Is your password secure?

We all know how important secure passwords are. Yet during our analyses we often see poor usage of encryption. For example, a very common problem is using the same salt for all passwords, which is a vulnerability in itself and makes you a pretty easy target for hackers. It’s also way too common to use a very small iteration number for bcrypt; it’s a shortcut taken for performance reasons that makes passwords vulnerable.

Shortcuts in security are never a good idea.

In the case of Yahoo, it was said that “the vast majority of passwords were hashed with bcrypt.” It’s not clear whether the minority of passwords had similar protections. Remember that Achilles’ heel I mentioned before? It might be that passwords not included in that “vast majority” filled that role for Yahoo.

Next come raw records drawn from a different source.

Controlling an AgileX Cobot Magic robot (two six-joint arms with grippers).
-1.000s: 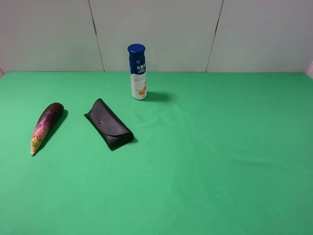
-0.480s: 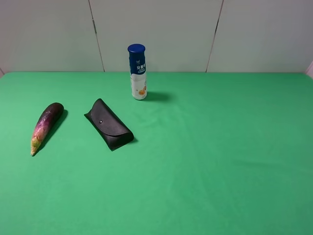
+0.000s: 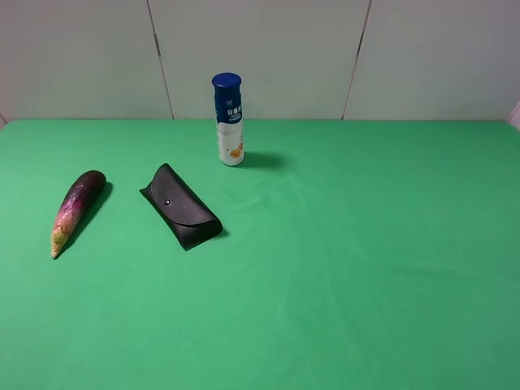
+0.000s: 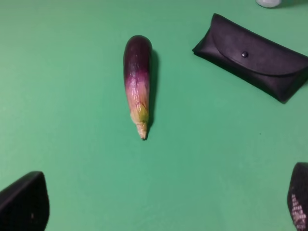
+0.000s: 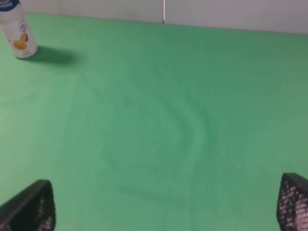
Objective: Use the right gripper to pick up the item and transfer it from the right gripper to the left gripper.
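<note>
The item, a long slim purple eggplant (image 3: 76, 207) with a yellowish pointed stem end, lies on the green table (image 3: 349, 268) at the left. It also shows in the left wrist view (image 4: 137, 82), well ahead of my left gripper (image 4: 163, 204), whose fingertips (image 4: 24, 204) stand wide apart and empty. My right gripper (image 5: 166, 204) is open and empty over bare green cloth; the eggplant is not in its view. Neither arm shows in the exterior high view.
A black glasses case (image 3: 180, 206) lies just right of the eggplant, also in the left wrist view (image 4: 255, 55). A blue-capped white bottle (image 3: 229, 119) stands at the back, also in the right wrist view (image 5: 17, 31). A pale wall bounds the table's far edge.
</note>
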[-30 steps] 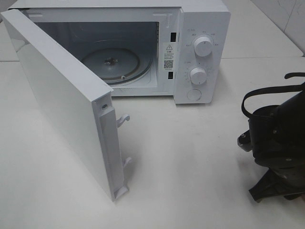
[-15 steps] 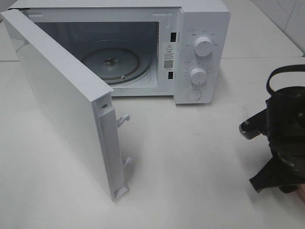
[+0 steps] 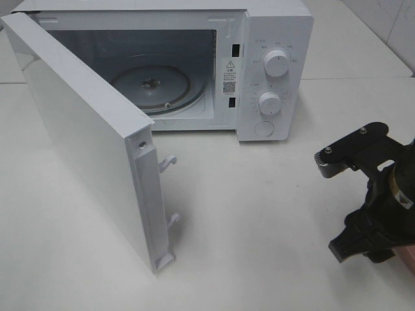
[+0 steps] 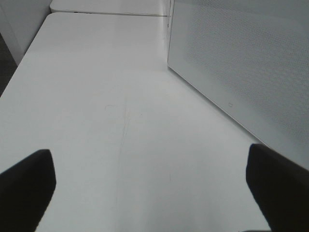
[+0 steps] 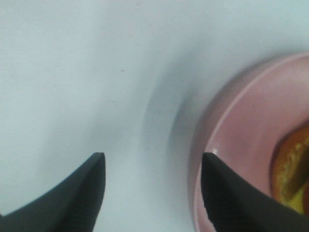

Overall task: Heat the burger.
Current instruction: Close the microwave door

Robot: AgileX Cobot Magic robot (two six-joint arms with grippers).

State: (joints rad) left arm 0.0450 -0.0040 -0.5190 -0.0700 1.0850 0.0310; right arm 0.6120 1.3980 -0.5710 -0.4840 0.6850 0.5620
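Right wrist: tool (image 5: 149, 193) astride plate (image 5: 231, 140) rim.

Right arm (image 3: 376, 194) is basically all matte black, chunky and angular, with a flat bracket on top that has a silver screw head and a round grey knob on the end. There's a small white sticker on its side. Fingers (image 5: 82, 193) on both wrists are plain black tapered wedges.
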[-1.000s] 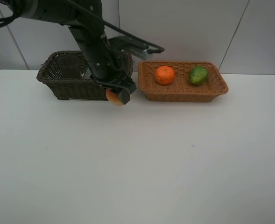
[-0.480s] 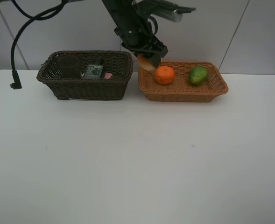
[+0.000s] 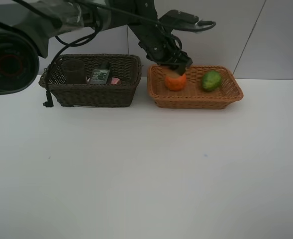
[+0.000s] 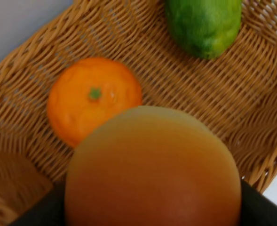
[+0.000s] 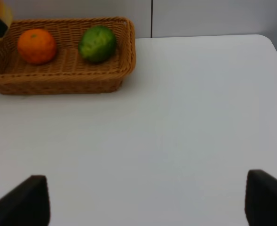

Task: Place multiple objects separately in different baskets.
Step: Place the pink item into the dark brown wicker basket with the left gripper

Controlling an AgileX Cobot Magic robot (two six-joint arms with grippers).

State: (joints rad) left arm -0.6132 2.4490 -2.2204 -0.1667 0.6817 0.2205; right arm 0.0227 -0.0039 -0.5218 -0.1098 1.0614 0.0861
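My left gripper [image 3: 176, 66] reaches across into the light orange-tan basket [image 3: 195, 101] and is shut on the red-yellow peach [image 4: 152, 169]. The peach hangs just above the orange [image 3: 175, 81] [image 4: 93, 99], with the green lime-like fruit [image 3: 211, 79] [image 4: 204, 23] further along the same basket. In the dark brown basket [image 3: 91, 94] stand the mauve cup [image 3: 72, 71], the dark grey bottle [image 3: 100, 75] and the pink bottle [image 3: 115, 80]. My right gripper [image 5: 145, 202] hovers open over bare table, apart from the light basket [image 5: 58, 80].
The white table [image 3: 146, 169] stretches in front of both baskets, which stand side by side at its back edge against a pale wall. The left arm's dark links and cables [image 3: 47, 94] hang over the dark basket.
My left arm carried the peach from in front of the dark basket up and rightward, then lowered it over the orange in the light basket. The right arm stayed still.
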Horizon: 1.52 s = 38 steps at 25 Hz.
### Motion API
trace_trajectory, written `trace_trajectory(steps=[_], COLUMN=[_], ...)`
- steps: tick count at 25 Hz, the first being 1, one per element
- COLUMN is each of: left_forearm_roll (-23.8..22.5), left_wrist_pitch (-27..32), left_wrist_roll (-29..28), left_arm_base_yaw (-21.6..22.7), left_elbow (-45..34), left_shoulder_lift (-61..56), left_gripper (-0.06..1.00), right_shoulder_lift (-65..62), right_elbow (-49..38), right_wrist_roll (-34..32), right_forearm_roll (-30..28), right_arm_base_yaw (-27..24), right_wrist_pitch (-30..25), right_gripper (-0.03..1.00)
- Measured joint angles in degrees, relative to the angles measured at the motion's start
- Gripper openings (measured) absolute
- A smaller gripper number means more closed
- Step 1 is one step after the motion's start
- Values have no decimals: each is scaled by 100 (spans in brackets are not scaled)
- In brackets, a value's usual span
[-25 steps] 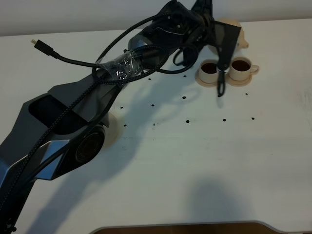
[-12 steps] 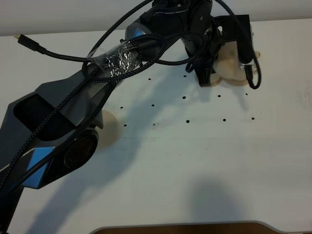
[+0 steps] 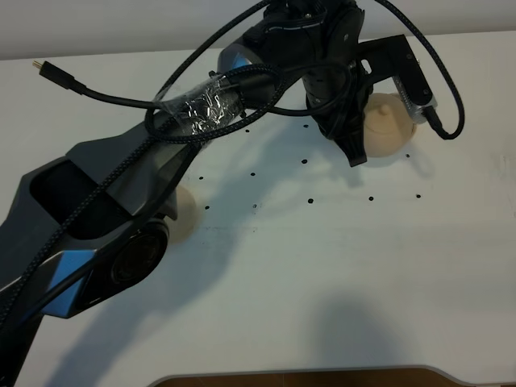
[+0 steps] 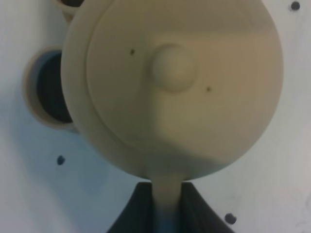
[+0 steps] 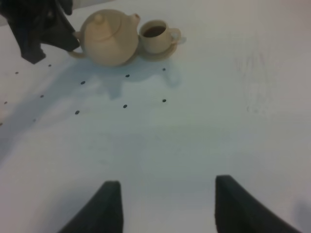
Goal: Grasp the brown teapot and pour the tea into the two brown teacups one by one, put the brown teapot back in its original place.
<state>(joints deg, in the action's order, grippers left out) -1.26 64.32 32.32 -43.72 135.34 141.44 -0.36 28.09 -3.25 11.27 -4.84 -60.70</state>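
Note:
My left gripper (image 3: pixel 359 143) is shut on the loop handle of the brown teapot (image 3: pixel 387 127), holding it upright with lid and knob on top. The left wrist view shows the handle between my fingers (image 4: pixel 141 211) and the pot (image 4: pixel 175 82) from above. Two teacups with dark tea sit below it, one beside the pot (image 4: pixel 47 90) and one at the frame edge (image 4: pixel 68 3). The high view hides both cups. The right wrist view shows the teapot (image 5: pixel 104 40) next to one cup (image 5: pixel 155 35) on its saucer. The wide saucer (image 3: pixel 182 213) lies at the left, half under my arm. My right gripper (image 5: pixel 167 206) is open and empty.
My left arm (image 3: pixel 193 121) stretches across the white table (image 3: pixel 322 266) from lower left to upper right. A loose black cable with a plug (image 3: pixel 50 70) hangs over the back left. Small dark holes (image 3: pixel 310 199) dot the table top.
The teapot has come from behind the cups toward the front and now stands level over them, hiding both cups in the high view. My left wrist has turned with it.

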Motion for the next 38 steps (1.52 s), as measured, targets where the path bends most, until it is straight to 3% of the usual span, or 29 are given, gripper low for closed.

What about IT Due diligence?

There’s a crucial aspect of due diligence here. As mentioned, Verizon agreed to acquire Yahoo for $4.8 billion in late July. Verizon has said it was informed about the Yahoo attack two days before the public disclosure — that is, a couple of months after it agreed to the acquisition. What does that tell us about the IT due diligence that preceded the agreement?

From our own experience — we’ve seen the horror stories and been brought in to clean up the messes — we know that the IT aspect of due diligence is often overlooked. It’s treated as one detail among many to be handled by the lawyers and accountants who specialize in mergers and acquisitions.

But think about it: a hospital wouldn’t let a lawyer or accountant interpret MRI results, right? So why would anyone ask lawyers or accountants to carry out IT due diligence? You need deep code visibility here, and the technological expertise to make sense of what you find.

Meanwhile, some basic security hygiene

Yahoo’s taking a beating over this breach, and honestly they’ve brought it on themselves. But remember that this could happen to any of us if we don’t pay attention to the best practices that will keep us out of the headlines — or at least help us exert what control we can to minimise the risk of a breach.

Meanwhile, you personally might want to use this chance to refresh your passwords. So set a reminder to do it regularly, then reread this classic bit of advice from XKCD.